God, in His own mysterious way, creates a new body from the mother’s life and blood. But did you know that at the same time He creates an immortal soul? That newborn life contains an immortal part, which very much depends upon the direction you provide as to where it will exist in eternity. Oh, may you feel this deep in your heart. God has given into your charge a life and a soul. When you come to appear before Him in the day of judgment, you will then have to render an account of how you have dealt with your child. Oh, what weighty responsibility! What a charge! God help us! With such a sacred trust, what shall we do? Like she of olden time, who petitioned the God of heaven for a child, carry him back to the Lord, and there implore grace and wisdom and guidance from above to train these little feet in the way that leads to endless joys.

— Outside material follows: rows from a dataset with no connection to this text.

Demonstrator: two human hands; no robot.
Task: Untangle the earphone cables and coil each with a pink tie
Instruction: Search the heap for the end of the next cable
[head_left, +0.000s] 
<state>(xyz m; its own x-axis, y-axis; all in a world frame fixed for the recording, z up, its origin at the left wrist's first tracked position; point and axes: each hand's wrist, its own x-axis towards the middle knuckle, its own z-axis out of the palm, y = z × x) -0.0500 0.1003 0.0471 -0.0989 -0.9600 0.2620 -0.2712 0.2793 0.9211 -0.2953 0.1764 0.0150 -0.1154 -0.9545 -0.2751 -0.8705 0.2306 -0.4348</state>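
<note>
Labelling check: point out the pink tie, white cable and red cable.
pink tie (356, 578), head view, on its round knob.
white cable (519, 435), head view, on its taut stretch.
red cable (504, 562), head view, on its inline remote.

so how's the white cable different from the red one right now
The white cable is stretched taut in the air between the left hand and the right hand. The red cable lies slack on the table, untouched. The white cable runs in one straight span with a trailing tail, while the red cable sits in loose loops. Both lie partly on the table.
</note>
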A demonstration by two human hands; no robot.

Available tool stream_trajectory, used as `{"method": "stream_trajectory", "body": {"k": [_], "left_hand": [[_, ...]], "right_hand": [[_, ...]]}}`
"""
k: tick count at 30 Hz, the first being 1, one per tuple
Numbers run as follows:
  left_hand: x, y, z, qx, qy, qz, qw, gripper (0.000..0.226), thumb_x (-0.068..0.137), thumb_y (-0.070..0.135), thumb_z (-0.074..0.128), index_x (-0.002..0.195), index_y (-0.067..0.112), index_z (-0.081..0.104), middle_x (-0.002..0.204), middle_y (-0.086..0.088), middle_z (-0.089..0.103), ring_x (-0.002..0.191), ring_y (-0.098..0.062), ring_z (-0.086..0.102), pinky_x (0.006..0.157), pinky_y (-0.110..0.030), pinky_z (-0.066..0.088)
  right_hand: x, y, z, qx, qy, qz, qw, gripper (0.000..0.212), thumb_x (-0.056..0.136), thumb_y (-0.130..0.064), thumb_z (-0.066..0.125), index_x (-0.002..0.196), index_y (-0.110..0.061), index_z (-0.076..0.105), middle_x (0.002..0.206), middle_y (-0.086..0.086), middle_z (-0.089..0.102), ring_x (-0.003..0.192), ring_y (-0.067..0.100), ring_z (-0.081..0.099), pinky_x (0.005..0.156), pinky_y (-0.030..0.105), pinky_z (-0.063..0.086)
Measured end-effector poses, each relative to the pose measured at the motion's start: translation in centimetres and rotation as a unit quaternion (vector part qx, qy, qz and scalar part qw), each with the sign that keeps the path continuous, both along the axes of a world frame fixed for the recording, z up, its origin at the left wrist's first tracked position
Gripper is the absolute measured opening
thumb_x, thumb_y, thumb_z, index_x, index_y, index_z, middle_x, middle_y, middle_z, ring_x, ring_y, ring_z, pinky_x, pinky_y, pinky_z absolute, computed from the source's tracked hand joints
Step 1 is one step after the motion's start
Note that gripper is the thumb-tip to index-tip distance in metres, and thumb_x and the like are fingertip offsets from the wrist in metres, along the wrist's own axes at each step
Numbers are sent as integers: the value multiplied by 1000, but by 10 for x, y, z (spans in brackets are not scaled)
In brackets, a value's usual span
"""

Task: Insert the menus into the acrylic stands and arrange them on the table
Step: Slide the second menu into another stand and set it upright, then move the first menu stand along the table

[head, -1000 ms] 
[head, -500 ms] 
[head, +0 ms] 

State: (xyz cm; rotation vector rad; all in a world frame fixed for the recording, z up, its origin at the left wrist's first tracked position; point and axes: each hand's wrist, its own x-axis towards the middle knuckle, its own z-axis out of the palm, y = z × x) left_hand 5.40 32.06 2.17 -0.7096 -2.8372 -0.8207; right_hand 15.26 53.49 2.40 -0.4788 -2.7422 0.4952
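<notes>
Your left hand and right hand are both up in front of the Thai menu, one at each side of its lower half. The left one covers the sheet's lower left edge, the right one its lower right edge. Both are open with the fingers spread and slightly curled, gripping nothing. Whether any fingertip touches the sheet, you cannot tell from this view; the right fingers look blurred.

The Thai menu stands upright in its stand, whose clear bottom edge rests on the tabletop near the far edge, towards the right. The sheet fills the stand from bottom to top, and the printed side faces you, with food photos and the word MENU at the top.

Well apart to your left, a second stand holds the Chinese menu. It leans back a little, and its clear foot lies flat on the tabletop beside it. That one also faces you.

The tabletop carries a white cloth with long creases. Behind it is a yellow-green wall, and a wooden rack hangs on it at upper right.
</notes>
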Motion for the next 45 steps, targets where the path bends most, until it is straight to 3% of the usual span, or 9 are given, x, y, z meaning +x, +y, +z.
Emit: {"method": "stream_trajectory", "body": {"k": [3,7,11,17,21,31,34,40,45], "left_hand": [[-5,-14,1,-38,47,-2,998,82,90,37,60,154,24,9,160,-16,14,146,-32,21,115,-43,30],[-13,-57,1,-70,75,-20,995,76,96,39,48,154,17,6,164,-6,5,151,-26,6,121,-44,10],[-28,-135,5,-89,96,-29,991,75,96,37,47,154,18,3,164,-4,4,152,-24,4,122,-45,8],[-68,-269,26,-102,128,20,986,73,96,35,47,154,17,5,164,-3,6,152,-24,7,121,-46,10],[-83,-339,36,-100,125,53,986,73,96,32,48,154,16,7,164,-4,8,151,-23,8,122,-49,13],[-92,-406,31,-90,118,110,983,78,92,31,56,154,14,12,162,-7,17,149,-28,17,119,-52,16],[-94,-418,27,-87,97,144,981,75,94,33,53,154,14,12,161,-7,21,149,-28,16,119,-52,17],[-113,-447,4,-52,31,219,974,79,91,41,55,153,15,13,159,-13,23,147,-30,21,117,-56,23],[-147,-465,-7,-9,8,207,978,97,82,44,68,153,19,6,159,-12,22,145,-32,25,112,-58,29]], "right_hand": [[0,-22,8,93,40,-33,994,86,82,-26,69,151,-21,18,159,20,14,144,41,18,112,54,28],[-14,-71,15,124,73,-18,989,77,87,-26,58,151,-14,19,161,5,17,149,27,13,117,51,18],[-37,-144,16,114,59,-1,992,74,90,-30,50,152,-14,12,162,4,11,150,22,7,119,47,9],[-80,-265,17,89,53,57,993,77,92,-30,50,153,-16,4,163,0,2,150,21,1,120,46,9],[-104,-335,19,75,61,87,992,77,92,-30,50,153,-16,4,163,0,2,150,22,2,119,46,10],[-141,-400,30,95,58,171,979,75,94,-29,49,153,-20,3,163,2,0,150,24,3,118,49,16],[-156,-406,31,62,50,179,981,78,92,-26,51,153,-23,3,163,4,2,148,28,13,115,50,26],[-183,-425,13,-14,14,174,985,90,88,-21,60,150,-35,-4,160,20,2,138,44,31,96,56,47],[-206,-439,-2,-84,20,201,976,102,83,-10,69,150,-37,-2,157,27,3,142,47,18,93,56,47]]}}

Parents, as you look upon the fresh face of your slumbering infant, and then envision the road ahead through his life, what do you want him to become? Do you want him to grow up to manhood a poor, delicate, frail body with but little energy or vitality with which to meet the sterner duties of life? Do you want him to be slothful, shiftless, timid, and addicted to such as will bring him to shame, ruin, and death? “What!” you reply with disgust. “Would you picture such a life for my innocent boy?” Such a thought is instantly banished from you. With all your heart you desire him to become a true and noble man. You want him to be strong, full of energy and vitality, of great mental and physical worth, of manly ways, of pure habits, and in every way a worthy son. Yes, that is the life you fondly picture for your son. Well, here he lies an infant in your arms. He is at your mercy. You have the power to make of him almost what you will. You can lead him in the paths of virtue to a generous Christian manhood, or you can neglect him and allow him to go to shame and ruin. Let this thought be impressed deeply upon your consciousness: the life and destiny of your child depends largely upon you—you can make it what you will. God help and bless you.